Mixed weekend, better swells into next week
Victoria Forecast by Craig Brokensha (issued Friday 6th September)
Best Days: Surf Coast Sunday morning keen surfers, Surf Coast Tuesday, Wednesday, early Thursday
Recap
Good clean waves across the state yesterday, to 2-3ft on the Surf Coast and 3-5ft to the east, though a little lumpy and morning sick early.
Today winds were light and conditions morning sick again across most locations with a drop in swell back to 1ft to occasionally 2ft waves on the Surf Coast and 2-3ft to the east but full. Winds have already shifted NW and should clean up the Surf Coast ahead of an afternoon change.
Today’s Forecaster Notes are brought to you by Rip Curl
This weekend and next week (Sep 7 – 13)
We've got a mixed weekend of waves with weaker windy surf tomorrow, cleaner but on the ease Sunday.
There'll be no groundswell in the water tomorrow morning, with a strong mid-latitude low moving in and across us this evening forecast to generate a fetch of strong W/SW winds through Bass Strait. This will produce a weak windswelly increase in swell for tomorrow, coming in around 2-3ft in the morning on the Surf Coast, likely a little bigger into the afternoon. The Mornington Peninsula looks to build to a stormy 4-6ft through the day.
Winds will be favourable for the Surf Coast early and from the W, but strengthening from the W/SW through the morning.
Sunday morning will offer better conditions as winds swing back to the W/NW and ease, along with a mix of easing W/SW swell and S/SW groundswell. The groundswell has been generated by an elongated fetch of pre-frontal W/NW gales the last couple of days.
Size wise the Surf Coast will ease from 2ft to possibly 3ft early, 4ft+ to the east with W/NW-NW winds, shifting W/SW later in the day. A day for the keen.
The change will be linked to a cold front moving in and across us, bringing a mid-period and weak increase in windy W/SW tending SW swell on Monday along with strong SW tending S/SW winds. No quality is expected with choppy and messy 3-4ft waves on the Surf Coast, 5-6ft to the east.
Tuesday looks cleaner as winds tip back to the W/NW in between fronts along with a drop in S/SW swell from the 3ft range on the Surf Coast.
Later in the day and more so Wednesday we're looking at pulses of better long-period groundswell now, with a strong and deepening low due to form south-west of WA, generating a tight fetch of severe-gale to storm-force W/NW winds in our south-western swell window.
A moderate sized SW groundswell should be seen Wednesday, coming in 4-5ft on the Surf Coast and 6-8ft to the east with great offshore N/NW winds.
Another low forming on the back of this initial system may generate a secondary W/SW swell for Thursday but the models diverge on the strength of this system at the moment, with the more reliable EC being weaker.
Either way winds look to be favourable again out of the N/NW Thursday morning with a drop in size from Wednesday.
From here on the models go loopy, with GFS forecasting back to back vigorous and cold frontal systems pushing up and across us, generating large windy swells while EC is a little more subdued.
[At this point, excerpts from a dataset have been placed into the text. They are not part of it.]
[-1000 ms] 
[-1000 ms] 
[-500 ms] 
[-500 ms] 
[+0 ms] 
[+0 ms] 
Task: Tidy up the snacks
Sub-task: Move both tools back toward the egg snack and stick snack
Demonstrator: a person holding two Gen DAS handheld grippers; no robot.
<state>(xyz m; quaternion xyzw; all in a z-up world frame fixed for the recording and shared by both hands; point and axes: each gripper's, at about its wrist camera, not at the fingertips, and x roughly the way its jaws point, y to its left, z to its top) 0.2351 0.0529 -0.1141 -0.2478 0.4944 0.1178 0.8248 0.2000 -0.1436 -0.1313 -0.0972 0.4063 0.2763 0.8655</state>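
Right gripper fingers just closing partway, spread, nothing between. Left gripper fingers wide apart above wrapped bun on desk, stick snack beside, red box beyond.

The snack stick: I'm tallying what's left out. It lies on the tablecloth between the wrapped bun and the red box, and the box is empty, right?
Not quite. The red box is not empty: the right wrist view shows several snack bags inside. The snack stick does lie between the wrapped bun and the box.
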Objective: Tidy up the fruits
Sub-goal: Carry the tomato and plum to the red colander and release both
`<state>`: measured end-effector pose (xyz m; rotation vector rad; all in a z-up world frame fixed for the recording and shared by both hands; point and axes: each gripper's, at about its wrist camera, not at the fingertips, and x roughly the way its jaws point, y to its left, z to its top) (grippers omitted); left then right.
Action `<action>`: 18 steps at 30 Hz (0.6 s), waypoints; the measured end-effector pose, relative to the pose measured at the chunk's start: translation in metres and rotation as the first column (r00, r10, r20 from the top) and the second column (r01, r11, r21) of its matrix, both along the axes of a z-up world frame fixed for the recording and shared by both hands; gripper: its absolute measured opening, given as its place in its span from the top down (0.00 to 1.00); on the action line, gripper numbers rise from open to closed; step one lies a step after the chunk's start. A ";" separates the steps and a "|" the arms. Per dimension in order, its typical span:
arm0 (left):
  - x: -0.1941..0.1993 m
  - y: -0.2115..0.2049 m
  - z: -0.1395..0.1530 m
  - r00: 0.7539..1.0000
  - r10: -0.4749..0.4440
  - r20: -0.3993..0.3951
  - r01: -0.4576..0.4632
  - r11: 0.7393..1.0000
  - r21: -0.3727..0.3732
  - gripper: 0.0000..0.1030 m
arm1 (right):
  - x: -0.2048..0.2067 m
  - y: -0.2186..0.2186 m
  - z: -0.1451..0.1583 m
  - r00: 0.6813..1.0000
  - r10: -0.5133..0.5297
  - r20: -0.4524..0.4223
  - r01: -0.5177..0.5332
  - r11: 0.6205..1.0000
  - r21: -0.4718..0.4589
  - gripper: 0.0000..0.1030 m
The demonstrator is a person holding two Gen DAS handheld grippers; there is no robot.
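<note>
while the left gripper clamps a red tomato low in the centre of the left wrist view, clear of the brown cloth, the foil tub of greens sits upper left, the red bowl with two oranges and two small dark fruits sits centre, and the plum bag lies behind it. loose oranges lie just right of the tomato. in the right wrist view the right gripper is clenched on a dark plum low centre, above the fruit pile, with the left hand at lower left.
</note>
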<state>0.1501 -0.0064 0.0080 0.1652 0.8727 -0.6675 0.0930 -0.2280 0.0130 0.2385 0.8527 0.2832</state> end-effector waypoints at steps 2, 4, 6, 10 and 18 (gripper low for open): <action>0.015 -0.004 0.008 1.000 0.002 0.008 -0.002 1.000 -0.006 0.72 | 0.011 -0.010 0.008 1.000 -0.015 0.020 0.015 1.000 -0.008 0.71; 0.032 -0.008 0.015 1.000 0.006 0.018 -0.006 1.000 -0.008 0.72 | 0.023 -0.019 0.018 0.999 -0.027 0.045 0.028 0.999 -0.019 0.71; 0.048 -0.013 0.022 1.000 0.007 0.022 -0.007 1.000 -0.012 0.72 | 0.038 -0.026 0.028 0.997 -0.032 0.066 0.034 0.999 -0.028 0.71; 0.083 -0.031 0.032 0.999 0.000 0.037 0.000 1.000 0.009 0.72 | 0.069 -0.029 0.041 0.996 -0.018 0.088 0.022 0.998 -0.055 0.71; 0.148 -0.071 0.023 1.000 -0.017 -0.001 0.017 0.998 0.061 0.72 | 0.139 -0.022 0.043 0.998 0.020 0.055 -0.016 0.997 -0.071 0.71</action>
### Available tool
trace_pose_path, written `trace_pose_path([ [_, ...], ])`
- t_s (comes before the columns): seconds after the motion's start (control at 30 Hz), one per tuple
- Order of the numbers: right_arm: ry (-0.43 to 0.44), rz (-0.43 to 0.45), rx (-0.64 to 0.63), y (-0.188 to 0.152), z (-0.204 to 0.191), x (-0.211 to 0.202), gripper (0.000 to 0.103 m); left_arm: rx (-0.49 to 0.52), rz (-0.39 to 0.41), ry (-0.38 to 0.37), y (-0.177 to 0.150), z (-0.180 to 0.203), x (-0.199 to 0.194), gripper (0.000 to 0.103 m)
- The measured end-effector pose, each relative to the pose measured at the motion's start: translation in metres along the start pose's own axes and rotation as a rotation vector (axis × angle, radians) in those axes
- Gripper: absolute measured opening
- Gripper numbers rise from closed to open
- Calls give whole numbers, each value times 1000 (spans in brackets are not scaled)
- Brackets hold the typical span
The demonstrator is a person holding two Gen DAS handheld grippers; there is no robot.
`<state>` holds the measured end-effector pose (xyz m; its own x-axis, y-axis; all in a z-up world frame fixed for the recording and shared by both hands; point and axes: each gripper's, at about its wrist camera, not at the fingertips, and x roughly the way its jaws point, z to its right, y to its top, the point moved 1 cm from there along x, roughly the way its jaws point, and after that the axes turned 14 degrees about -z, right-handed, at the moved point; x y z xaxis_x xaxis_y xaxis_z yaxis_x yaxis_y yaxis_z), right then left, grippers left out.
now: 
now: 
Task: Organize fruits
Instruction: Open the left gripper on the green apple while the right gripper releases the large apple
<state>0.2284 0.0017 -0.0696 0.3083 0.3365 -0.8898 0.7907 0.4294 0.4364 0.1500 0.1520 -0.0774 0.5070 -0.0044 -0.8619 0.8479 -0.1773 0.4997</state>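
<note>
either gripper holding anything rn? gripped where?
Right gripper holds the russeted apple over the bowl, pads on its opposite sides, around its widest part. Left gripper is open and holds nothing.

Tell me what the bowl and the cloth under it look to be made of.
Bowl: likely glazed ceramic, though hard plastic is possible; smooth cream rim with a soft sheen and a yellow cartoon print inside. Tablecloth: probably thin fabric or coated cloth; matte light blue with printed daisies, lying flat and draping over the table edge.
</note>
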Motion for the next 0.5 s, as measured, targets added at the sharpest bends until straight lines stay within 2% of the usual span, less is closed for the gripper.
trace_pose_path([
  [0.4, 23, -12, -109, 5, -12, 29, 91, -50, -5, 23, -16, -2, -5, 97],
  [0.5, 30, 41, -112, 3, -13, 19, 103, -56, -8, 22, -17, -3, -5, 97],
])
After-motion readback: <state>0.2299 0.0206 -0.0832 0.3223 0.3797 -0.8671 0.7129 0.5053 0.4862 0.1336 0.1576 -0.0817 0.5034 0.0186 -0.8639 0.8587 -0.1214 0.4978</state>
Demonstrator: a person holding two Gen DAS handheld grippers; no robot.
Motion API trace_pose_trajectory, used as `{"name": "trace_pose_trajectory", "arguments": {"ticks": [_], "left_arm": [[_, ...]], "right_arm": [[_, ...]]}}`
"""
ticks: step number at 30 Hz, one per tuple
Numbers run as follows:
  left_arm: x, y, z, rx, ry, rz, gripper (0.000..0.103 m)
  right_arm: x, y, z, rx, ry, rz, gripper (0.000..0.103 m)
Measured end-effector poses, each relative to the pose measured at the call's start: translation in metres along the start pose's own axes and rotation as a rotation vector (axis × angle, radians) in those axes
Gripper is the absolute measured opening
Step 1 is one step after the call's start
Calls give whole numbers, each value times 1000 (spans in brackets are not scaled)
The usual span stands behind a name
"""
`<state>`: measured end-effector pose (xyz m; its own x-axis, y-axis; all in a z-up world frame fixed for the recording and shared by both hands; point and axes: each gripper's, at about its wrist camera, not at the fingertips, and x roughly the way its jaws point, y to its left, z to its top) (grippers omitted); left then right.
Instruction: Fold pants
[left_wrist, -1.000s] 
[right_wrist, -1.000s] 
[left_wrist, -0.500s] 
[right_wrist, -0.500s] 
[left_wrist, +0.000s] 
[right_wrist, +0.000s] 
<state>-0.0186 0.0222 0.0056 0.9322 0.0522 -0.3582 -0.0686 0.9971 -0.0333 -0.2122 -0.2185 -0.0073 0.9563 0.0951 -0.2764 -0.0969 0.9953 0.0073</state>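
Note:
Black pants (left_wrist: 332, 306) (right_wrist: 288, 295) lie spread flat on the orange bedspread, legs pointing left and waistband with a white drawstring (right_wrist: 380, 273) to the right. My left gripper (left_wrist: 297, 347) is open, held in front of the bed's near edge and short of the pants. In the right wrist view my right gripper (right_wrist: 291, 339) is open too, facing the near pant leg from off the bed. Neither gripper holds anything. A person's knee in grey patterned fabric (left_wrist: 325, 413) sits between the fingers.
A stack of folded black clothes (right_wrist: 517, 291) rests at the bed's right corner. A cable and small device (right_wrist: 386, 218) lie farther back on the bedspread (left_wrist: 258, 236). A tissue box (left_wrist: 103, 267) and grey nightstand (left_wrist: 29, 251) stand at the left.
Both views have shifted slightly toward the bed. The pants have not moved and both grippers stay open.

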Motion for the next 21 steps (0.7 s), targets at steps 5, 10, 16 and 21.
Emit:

This divergence is likely due to the models struggling to grapple the Sudden Stratospheric Warming event that's starting to filter down through the atmosphere, so check back here on Monday for a cleared idea for what's in store. Have a great weekend!
Comments
N/NW aint no offshore here Craigo
you need to give your self a bone and get off the hoax coast for a winter.
On another note - Sudden Stratospheric Warming event - what does this mean?